Washington sanctions 19 entities while $16.6B in US losses intensifies pressure

The United States sanctioned 19 entities in Myanmar and Cambodia tied to cyber-fraud compounds that target victims worldwide, adding new names to the OFAC sanctions list.

The move raises immediate compliance requirements for banks, payment firms, and crypto venues that could touch these actors through correspondent flows or dollar-linked stablecoins.

Sanctions block property and prohibit U.S. persons from dealings with designated entities, and they expose non-U.S. firms to secondary risk if transactions route through the United States.

Screening must extend beyond named entities to ownership structures under OFAC’s 50 Percent Rule, and counterparties should be checked against the Specially Designated Nationals list. Those controls, combined with wallet-level checks by major stablecoin issuers and exchanges, form the near-term enforcement perimeter.

The entities are linked to compounds along the Thai-Myanmar border, including hubs around Shwe Kokko and Myawaddy that rely on trafficked labor. A United Nations Office on Drugs and Crime analysis estimates scam-compound profits near $40 billion annually, underscoring the scale of flows that can intersect with crypto rails.

Myanmar remains on the Financial Action Task Force’s list of high-risk jurisdictions subject to a call for action, per the FATF’s June 13 statement.

Regionally, Thailand curtailed electricity, fuel, and data to border areas hosting compounds, according to The Diplomat and local coverage in the Bangkok Post, yet operators adapted with portable connectivity. Recent imagery and reporting also show continued expansion of Myanmar compounds, including KK Park..

Stablecoins and crime

On the digital rails, stablecoins remain central to scam cash-outs and laundering. The Chainalysis 2025 Crypto Crime Report documents the migration of illicit settlement to dollar-pegged tokens, while TRM Labs’ analysis details pig-butchering rings’ preference for USDT on TRON because of speed and cost, and shows recent U.S. actions tied to these flows.

Industry collaboration has accelerated: the Tether-TRON-TRM “T3” initiative has evolved into T3+, which TRM says has helped freeze more than $250 million in illicit assets since late 2024, with Binance joining the expanded program in August 2025.

Empirical work on past sanctions offers a guide to possible outcomes. A New York Fed staff report on the 2022 designation of Tornado Cash found an immediate and lasting drop in usage and user diversity following the OFAC action, consistent with compliance filters at core infrastructure. Over time, some net flows recovered, indicating partial adaptation outside the U.S. jurisdiction.
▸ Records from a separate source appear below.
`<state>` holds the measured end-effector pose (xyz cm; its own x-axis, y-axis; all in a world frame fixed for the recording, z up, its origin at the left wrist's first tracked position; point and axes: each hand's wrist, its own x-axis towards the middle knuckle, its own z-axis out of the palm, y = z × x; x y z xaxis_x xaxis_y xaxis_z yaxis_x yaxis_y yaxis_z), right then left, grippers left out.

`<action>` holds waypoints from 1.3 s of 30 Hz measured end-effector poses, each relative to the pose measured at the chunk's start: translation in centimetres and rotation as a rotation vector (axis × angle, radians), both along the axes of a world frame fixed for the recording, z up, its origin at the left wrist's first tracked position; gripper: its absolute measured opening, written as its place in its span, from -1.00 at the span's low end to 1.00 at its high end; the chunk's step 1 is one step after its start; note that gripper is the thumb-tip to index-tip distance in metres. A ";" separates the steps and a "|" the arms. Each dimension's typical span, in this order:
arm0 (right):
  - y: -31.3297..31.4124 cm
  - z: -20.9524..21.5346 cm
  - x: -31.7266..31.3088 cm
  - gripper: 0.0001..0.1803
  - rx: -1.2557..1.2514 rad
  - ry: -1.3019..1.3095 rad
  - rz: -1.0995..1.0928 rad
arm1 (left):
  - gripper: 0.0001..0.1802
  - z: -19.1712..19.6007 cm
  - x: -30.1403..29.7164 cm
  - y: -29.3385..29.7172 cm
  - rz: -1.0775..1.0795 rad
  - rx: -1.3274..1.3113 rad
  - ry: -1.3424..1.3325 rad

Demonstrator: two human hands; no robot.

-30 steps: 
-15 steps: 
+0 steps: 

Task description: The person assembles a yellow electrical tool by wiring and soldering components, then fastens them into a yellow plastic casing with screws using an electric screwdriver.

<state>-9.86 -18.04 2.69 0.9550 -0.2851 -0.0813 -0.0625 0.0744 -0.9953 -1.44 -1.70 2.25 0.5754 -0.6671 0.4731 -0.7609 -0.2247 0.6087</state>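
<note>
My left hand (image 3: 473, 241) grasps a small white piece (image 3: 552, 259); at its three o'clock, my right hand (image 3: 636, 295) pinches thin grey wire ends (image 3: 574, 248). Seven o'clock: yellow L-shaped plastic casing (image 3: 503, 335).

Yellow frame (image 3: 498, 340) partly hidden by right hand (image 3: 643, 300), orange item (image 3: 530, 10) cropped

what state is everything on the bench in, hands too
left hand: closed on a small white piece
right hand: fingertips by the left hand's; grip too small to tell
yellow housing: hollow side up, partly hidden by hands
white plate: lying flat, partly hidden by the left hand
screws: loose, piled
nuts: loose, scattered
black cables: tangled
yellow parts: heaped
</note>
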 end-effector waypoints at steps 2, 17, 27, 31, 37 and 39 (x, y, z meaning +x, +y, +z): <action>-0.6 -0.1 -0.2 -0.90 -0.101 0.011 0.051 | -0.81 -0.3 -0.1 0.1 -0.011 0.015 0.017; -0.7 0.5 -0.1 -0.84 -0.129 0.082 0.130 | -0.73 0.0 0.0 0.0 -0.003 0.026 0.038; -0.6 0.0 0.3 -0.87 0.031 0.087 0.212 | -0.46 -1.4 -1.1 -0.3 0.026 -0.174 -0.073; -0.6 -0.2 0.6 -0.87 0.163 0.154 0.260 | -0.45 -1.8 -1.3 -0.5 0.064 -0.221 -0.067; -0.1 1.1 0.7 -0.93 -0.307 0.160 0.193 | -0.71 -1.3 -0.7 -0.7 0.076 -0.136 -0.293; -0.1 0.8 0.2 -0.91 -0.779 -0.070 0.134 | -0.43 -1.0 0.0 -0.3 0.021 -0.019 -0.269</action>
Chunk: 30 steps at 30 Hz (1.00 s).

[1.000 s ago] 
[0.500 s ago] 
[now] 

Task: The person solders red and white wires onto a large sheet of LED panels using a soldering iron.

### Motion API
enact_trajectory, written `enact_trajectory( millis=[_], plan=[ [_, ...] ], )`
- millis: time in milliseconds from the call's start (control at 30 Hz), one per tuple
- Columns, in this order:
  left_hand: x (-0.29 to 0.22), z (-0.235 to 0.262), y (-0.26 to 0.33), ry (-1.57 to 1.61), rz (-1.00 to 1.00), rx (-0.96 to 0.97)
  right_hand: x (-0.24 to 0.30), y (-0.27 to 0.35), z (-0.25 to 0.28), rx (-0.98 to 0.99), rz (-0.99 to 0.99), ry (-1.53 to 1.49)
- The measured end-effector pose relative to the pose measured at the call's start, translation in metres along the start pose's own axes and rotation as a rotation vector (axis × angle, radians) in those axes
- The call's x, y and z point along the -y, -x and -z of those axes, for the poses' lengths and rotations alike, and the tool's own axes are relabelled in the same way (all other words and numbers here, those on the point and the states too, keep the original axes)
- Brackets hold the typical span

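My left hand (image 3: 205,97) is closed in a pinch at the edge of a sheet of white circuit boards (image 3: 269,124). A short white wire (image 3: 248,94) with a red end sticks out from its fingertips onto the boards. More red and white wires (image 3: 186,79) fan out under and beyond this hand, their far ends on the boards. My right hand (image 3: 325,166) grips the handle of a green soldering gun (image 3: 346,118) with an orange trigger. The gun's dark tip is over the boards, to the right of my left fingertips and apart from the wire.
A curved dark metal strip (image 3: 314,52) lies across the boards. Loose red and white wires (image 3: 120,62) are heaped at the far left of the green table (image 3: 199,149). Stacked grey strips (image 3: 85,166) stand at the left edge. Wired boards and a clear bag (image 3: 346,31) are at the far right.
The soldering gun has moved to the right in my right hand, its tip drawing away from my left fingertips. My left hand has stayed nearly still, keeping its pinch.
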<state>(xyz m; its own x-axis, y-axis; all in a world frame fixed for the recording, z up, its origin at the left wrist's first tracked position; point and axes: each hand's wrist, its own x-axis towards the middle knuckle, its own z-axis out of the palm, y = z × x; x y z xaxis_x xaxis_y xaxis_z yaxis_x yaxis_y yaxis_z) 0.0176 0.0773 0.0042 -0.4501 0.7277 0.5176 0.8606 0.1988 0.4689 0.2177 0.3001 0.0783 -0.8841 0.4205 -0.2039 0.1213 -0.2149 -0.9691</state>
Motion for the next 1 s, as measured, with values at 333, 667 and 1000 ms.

That pattern implies compounding effects when designations coincide with exchange, issuer, and on-chain service enforcement, and weaker effects when enforcement gaps or extraterritorial limits persist.

Washington has also moved upstream to chokepoints in the scam economy’s financial plumbing. The Financial Crimes Enforcement Network proposed a finding that Cambodia-based Huione Group is a primary money laundering concern under Section 311, paired with a special measures proposal to restrict U.S. financial access.

If finalized, those measures would force additional Know-Your-Customer and transaction-monitoring steps for banks and processors handling payments linked to the network, adding friction to fiat on, and off-ramps even where crypto addresses rotate.

Risk and screening

Risk-control priorities now shift to screening counterparties named in the latest designations and to tracing proximity exposure. Compliance teams should re-run SDN screening and ownership look-throughs under the 50 Percent Rule, cross-check any overlapping vendor or PSP relationships in Cambodia and Myanmar, and test on-chain address filters used for USDT redemptions and exchange deposits.

The FBI’s Internet Crime Complaint Center recorded $16.6 billion in reported cyber-enabled losses for 2024, with investment and romance frauds among the largest categories, reinforcing the potential size of U.S.-exposed flows that sanctions aim to disrupt.

Globally, regulators continue to tighten platform obligations. Singapore issued its first enforcement order under the Online Criminal Harms Act, directing Meta to add anti-scam controls or face penalties, per Reuters.

That posture, combined with FATF’s call for enhanced due diligence on Myanmar, raises the compliance bar for advertisers, payments, and messaging tools that intersect with scam recruitment and mule networks.

Near-term scenarios range from rapid de-risking by exchanges and stablecoin issuers that constrain redemptions tied to the named entities, to partial displacement into lesser-regulated venues and alt-rails with slower settlement.

Enforcement intensity at fiat off-ramps, Section 311 outcomes on enablers, and regional utility restrictions will determine how much value the compounds can extract.

Today’s designations place Myanmar’s Shwe Kokko-linked networks and their Cambodian counterparts under tighter scrutiny, and push more intermediary risk from on-chain services to off-chain firms with exposure to these nodes.